In a first for cancer pathology reports, the team developed a multitask convolutional neural network, or CNN--a deep learning model that learns to perform tasks, such as identifying key words in a body of text, by processing language as a two-dimensional numerical dataset.
"We use a common technique called word embedding, which represents each word as a sequence of numerical values," Alawad said.
Words that have a semantic relationship--or that together convey meaning--are close to each other in dimensional space as vectors (values that have magnitude and direction). This textual data is inputted into the neural network and filtered through network layers according to parameters that find connections within the data. These parameters are then increasingly honed as more and more data is processed.
Although some single-task CNN models are already being used to comb through pathology reports, each model can extract only one characteristic from the range of information in the reports.

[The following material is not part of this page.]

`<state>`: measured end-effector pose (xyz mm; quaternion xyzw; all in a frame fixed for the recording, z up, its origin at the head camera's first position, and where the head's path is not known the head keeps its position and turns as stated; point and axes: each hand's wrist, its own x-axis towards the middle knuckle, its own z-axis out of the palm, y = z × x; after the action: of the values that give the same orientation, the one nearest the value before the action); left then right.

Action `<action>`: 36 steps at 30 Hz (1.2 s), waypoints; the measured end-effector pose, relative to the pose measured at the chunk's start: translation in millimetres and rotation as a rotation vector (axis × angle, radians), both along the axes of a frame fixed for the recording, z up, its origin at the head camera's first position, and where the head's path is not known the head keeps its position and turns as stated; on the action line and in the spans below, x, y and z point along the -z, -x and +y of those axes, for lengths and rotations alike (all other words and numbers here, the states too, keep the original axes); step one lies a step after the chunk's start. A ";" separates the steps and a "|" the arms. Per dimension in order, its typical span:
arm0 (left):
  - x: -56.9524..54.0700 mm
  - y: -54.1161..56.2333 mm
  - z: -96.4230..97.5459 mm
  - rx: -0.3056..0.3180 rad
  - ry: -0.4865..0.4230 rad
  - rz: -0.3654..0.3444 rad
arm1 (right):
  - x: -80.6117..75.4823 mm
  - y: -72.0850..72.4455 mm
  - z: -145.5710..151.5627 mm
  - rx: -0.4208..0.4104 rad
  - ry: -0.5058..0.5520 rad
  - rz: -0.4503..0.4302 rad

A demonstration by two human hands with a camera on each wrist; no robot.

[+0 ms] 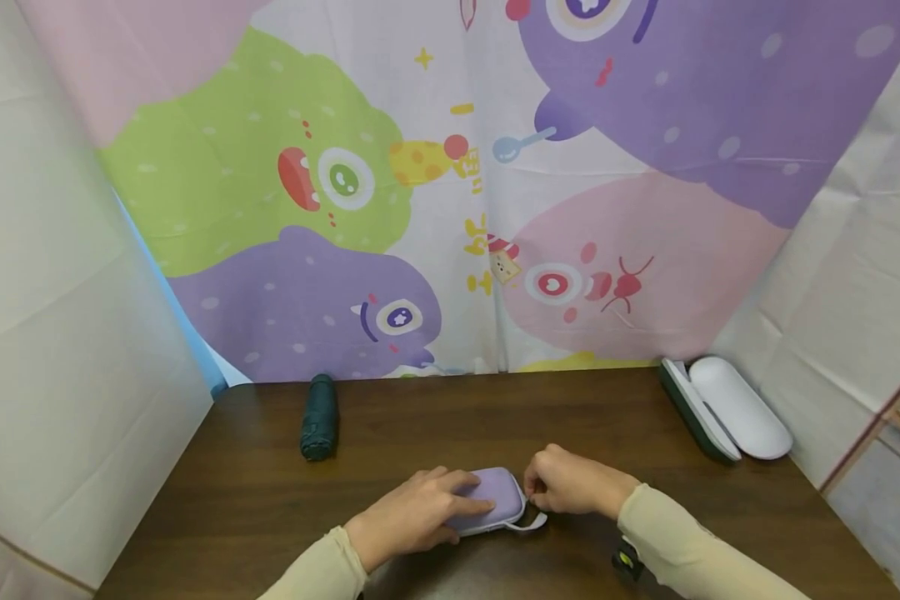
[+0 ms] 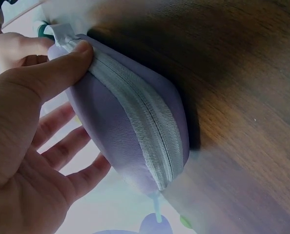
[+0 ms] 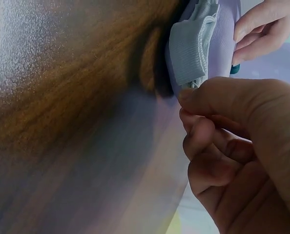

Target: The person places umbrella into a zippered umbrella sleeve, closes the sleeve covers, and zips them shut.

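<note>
**Purple Case Takes the Near Middle!**

Filling the far side, the monster-print sheet! Before it stretches the brown table. Far right, an open case shows its white lining; far left lies a green umbrella.

Down near the middle, in comes the left hand from the left: fingers spread across the purple case's top, thumb pressed on its zip side, a firm grip. The right hand works the right end, other fingers curled, thumb and forefinger pressed together, pinching the zip pull, just a sliver showing! Right beside those fingertips hangs the pale strap, folded in a loop.
</note>
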<state>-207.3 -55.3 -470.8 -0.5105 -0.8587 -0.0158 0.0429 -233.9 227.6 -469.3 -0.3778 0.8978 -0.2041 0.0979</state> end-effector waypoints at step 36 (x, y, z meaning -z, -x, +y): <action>0.6 0.2 0.4 -0.011 -0.016 -0.011 | 1.2 -14.8 -2.3 -0.065 0.051 0.024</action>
<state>-207.5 -54.9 -471.4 -0.5053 -0.8615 -0.0253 0.0425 -219.1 225.3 -470.5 -0.4116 0.8806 -0.2191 0.0839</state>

For example, a single-task CNN may be trained to extract just the primary cancer site, outputting the organ where the cancer was detected such as lungs, prostate, bladder, or others. But extracting information on the histological grade, or growth of cancer cells, would require training a separate deep learning model.
The research team scaled efficiency by developing a network that can complete multiple tasks in roughly the same amount of time as a single-task CNN. The team's neural network simultaneously extracts information for five characteristics: primary site (the body organ), laterality (right or left organ, if applicable), behavior, histological type (cell type), and histological grade (how quickly the cancer cells are growing or spreading).
The team's multitask CNN completed and outperformed a single-task CNN for all five tasks within the same amount of time--making it five times as fast. However, Alawad said, "It's not so much that it's five times as fast. It's that it's n-times as fast. If we had n different tasks, then it would take one-nth of the time per task."
The team's key to success was the development of a CNN architecture that enables layers to share information across tasks without draining efficiency or undercutting performance.
"It's efficiency in computing and efficiency in performance," Alawad said. "If we use single-task models, then we need to develop a separate model per task. However, with multitask learning, we only need to develop one model--but developing this one model, figuring out the architecture, was computationally time consuming. We needed a supercomputer for model development."